VARICES
Varicose veins, the disease of modern societies
Varicose vein disease is the most common vascular disease. It is found in approximately 15% of the adult population.
The meaning of the word is; It is the veins under the skin that expand, become curved and become visible.
Varicose Veins, a Disease of Modern Societies
Doing gymnastics that strengthens the leg muscle, elevating the foot, varicose veins. using socks, changing diet and lifestyle (weight loss, avoiding excessive sitting or standing for long periods of time), protection from extreme heat, cold shower (twice a day, starting from the heel upwards) Applications such as strong> can slow down the progression of varicose veins and provide relief to the patient.
Despite all these precautions, advanced treatments may be recommended for both functional and cosmetic reasons.
Laser Treatment
It is useful for very thin, capillary varicose veins. This treatment is performed in the Skin Diseases Department of our hospital.
Before and After Laser Treatment
Sclerotherapy (Drying with Injection)
Injection drying can be done without hospitalization. In some cases, it is frequently used as a complementary treatment after surgery and in the treatment of recurrences.
When injecting into the varicose veins – Before Sclerotherapy – After Sclerotherapy
- Microsurgery
In this method performed for aesthetic purposes, existing varicose veins are cleaned with very small incisions.
- Macrosurgery
For very advanced varicose veins and varicose wounds, extensive surgeries can be performed to remove the main veins of the existing varicose veins.
For female patients with varicose veins, it increases the risk of superficial and deep vein occlusions. It is dangerous for people to use oral birth control pills.
Carotid artery and stroke
Stroke, which is the third cause of death in Western countries, is caused by cardiovascular system diseases. heart infarction in related causes of death It ranks second after stroke.
In addition to death, the negative effects of stroke on the patient and society, as well as the disability it causes, are another dimension of the event.
Stroke
In a study conducted at Mayo Clinic, the annual chance of developing a stroke in the population between the ages of 55 and 64 was found to be 276.8 per 100,000, and for those between the ages of 65 and 74, this probability was found to be 632 per 100,000. As can be seen, the possibility of stroke increases with age.

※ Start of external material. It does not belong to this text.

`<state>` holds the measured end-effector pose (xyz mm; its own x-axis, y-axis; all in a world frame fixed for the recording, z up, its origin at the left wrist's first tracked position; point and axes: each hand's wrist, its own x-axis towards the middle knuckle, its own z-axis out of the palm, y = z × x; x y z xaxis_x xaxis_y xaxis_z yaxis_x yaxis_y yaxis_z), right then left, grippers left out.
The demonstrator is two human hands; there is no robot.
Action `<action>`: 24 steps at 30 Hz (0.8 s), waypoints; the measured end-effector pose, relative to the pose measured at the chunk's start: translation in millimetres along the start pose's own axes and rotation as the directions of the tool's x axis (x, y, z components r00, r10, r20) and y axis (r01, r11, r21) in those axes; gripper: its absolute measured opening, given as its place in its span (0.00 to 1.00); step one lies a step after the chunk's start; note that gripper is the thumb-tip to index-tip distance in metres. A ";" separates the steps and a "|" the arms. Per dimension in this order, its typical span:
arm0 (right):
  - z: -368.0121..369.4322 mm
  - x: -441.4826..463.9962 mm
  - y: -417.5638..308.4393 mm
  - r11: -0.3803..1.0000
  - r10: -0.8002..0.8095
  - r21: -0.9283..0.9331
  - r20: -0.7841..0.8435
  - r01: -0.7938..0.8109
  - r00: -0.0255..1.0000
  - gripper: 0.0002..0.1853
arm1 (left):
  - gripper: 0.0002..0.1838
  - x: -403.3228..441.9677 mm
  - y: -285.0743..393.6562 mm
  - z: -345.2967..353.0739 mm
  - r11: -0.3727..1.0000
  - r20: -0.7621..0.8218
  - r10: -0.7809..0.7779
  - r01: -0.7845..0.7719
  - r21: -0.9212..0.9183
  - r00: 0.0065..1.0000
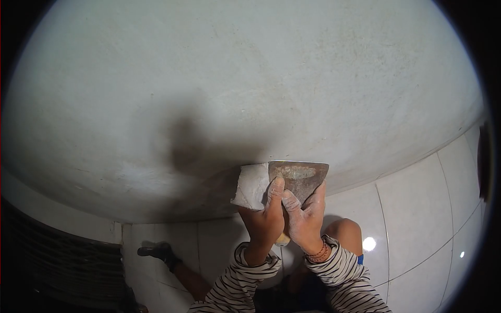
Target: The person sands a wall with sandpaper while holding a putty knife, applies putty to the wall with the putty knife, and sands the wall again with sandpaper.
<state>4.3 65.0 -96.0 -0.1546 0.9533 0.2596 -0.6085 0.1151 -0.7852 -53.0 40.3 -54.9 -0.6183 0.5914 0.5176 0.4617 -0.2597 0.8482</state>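
Observation:
Close to the lower part of a pale wall [250, 88], a wide metal scraper [297, 177] with a worn, stained blade points up. My right hand [307, 216] grips it, its thumb lying along the lower blade. My left hand [266, 221] holds a piece with a whitish, plaster-like surface [252, 187] just left of the blade, its thumb near the blade's left edge. The yellowish handle end [282, 240] shows between my wrists. White residue coats the fingers of both hands.
White floor tiles [417, 188] run along the wall's base. A dark slatted object [57, 255] is at the lower left. My leg and dark shoe [166, 254] extend to the left, and my other knee [345, 235] is beside my right sleeve. Dark shadows fall on the wall.

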 end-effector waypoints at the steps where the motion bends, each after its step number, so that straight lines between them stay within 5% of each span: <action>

Stroke occurs as a result of a blockage in the arteries feeding the brain tissue, resulting in cessation of circulation and the inability to nourish the brain tissue in that area.

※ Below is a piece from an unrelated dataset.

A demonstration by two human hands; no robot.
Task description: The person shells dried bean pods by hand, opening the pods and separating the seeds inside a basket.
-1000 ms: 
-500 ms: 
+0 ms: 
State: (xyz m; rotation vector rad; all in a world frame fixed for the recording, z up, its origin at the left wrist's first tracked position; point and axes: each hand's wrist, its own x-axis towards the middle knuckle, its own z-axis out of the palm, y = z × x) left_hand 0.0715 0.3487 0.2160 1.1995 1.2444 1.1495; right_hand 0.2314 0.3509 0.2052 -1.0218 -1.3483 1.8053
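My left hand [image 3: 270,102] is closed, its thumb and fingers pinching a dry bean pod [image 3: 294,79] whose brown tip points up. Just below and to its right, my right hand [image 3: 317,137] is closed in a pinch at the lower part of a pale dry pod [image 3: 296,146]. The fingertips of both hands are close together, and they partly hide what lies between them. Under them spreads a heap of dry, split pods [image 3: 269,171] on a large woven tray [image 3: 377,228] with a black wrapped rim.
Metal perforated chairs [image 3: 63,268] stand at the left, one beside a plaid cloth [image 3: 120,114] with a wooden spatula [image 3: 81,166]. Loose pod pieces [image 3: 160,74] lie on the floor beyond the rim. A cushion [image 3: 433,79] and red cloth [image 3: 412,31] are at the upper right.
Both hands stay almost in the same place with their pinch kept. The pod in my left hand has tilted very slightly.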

Brain tissue, which is very sensitive to lack of oxygen, loses its functions in a short time and loss of function occurs in the relevant organ (hand, arm, leg, speech and swallowing center, etc.).
The leading cause of stroke is atherosclerosis. . Atheroma plaques, formed by calcium deposits along with the deposition of some fat molecules in the blood, especially cholesterol, on the vessel wall, cause the inner diameter of the vessel to narrow. Atheroma plaques may ulcerate over time and small clots may accumulate on them. These clots can sometimes become loose and block the small vessels in the brain, and sometimes the carotid artery itself can be completely blocked, resulting in a stroke.
The clot that blocks these vessels can occur locally within the vein, or it can originate from the heart cavities as a result of a heart disease.
Heralds, Symptoms
Stroke can develop suddenly, without any preliminary symptoms.
Important clinical symptoms that should be emphasized by the patient and the doctor. These are:
- Temporary loss of strength, numbness and tingling occurring in one half or part of the body (such as hand, arm, face, tongue),
- Temporary vision loss, blackout, lightning in the eye,
- Dizziness, loss of balance
Transient Ischemic Attack (TIA) These symptoms, called symptoms, are very short-lived and may disappear without leaving a trace. These symptoms are of great importance in terms of bringing the patient to the doctor and warning the doctor about this danger.
Color Doppler Ultrasonography
Color Doppler Image obtained with pler ultrasonography.
Before your scheduled open heart surgery, be sure to have your jugular veins checked with “Color Doppler Ultrasonography”.
Coronary Vascular Disease and Stroke
The risk factors that cause the development of coronary artery disease and the factors that increase the risk of stroke are almost the same. Risk factors such as high blood cholesterol levels, smoking, high blood pressure, and diabetes play an important role in the development of both diseases.
The incidence of carotid artery disease is quite high in those with coronary heart disease(8% – 12). For this reason, it is vital that the jugular veins of every patient over the age of 40 who needs to undergo coronary bypass surgery be examined by color Doppler ultrasonography.
Before the surgery, 70 – 80% In patients with stenosis, the carotid artery is operated either before heart surgery or (in special cases) together with heart surgery.
In this surgery, the hard plaques that narrow the carotid artery are removed and, if necessary, the carotid artery is removed. It is expanded with a patch. These surgeries have been performed successfully in our country for a long time.
Result
In the examination performed before the surgery, more than 50% of the carotid artery was detected. It is very important for patients with severe stenosis to be checked with "doppler ultrasonography" every 6 months after the surgery, and for patients with less than 50% stenosis once a year to prevent the risk of a future stroke.